EXERCISE AIM: In your reply, restate all of the records below word for word.

══════════

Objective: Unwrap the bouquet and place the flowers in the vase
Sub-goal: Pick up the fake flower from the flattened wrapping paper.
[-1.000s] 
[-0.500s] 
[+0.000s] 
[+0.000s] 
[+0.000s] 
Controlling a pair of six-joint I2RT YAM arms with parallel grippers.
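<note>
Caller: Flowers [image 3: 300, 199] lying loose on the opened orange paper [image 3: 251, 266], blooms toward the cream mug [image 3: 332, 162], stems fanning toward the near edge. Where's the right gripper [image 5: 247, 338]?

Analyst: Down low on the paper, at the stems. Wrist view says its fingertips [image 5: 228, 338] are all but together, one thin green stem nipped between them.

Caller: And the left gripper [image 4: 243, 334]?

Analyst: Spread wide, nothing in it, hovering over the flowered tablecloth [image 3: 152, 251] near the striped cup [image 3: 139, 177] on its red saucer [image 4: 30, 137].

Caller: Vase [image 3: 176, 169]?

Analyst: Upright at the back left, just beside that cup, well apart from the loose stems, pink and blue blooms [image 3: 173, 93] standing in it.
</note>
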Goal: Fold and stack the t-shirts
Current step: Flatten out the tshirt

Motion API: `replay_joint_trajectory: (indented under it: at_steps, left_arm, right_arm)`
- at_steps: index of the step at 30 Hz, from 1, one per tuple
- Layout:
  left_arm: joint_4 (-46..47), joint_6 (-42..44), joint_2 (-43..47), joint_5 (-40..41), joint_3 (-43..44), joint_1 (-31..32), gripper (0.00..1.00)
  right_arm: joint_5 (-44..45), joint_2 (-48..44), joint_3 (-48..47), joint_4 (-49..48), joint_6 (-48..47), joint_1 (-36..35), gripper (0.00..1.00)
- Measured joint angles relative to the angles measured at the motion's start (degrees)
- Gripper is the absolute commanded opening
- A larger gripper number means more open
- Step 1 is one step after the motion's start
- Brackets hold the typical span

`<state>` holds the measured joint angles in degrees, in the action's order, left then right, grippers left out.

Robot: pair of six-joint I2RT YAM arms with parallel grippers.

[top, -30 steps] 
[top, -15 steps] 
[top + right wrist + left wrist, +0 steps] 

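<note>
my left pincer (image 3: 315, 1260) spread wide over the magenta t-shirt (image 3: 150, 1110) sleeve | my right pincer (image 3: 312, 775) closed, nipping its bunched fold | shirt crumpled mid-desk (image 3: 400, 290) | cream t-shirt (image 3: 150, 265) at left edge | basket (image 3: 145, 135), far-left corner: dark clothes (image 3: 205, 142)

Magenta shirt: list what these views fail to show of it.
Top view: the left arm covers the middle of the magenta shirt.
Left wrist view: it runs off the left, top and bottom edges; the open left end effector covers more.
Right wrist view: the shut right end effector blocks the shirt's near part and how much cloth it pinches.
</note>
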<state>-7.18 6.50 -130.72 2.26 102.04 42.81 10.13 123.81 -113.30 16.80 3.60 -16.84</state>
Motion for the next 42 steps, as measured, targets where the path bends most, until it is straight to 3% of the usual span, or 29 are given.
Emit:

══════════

SOLVED PROBLEM:
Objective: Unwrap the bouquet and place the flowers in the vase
Sub-goal: Pick up the fake flower from the flattened wrapping paper.
[-1.000s] 
[-0.500s] 
[+0.000s] 
[+0.000s] 
[+0.000s] 
Controlling a pair of six-joint I2RT YAM arms with parallel grippers.
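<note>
Caller: Flowers [image 3: 300, 199] lying loose on the opened orange paper [image 3: 251, 266], blooms toward the cream mug [image 3: 332, 162], stems fanning toward the near edge. Where's the right gripper [image 5: 247, 338]?

Analyst: Down low on the paper, at the stems. Wrist view says its fingertips [image 5: 228, 338] are all but together, one thin green stem nipped between them.

Caller: And the left gripper [image 4: 243, 334]?

Analyst: Spread wide, nothing in it, hovering over the flowered tablecloth [image 3: 152, 251] near the striped cup [image 3: 139, 177] on its red saucer [image 4: 30, 137].

Caller: Vase [image 3: 176, 169]?

Analyst: Upright at the back left, just beside that cup, well apart from the loose stems, pink and blue blooms [image 3: 173, 93] standing in it.
</note>
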Goal: Fold and stack the t-shirts
Current step: Flatten out the tshirt

Motion API: `replay_joint_trajectory: (indented under it: at_steps, left_arm, right_arm)`
- at_steps: index of the step at 30 Hz, from 1, one per tuple
- Layout:
  left_arm: joint_4 (-46..47), joint_6 (-42..44), joint_2 (-43..47), joint_5 (-40..41), joint_3 (-43..44), joint_1 (-31..32), gripper (0.00..1.00)
  right_arm: joint_5 (-44..45), joint_2 (-48..44), joint_3 (-48..47), joint_4 (-49..48), joint_6 (-48..47), joint_1 (-36..35), gripper (0.00..1.00)
- Measured joint angles relative to the angles measured at the motion's start (degrees)
- Gripper is the absolute commanded opening
- A larger gripper number means more open
- Step 1 is one step after the motion's start
- Brackets hold the typical span

`<state>` holds the measured joint angles in degrees, in the action's order, left then right, grippers left out.

Robot: pair of six-joint I2RT YAM arms with parallel grippers.

[top, -30 steps] 
[top, -15 steps] 
[top + right wrist + left wrist, +0 steps] 

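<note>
my left pincer (image 3: 315, 1260) spread wide over the magenta t-shirt (image 3: 150, 1110) sleeve | my right pincer (image 3: 312, 775) closed, nipping its bunched fold | shirt crumpled mid-desk (image 3: 400, 290) | cream t-shirt (image 3: 150, 265) at left edge | basket (image 3: 145, 135), far-left corner: dark clothes (image 3: 205, 142)

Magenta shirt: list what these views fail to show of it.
Top view: the left arm covers the middle of the magenta shirt.
Left wrist view: it runs off the left, top and bottom edges; the open left end effector covers more.
Right wrist view: the shut right end effector blocks the shirt's near part and how much cloth it pinches.
</note>
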<state>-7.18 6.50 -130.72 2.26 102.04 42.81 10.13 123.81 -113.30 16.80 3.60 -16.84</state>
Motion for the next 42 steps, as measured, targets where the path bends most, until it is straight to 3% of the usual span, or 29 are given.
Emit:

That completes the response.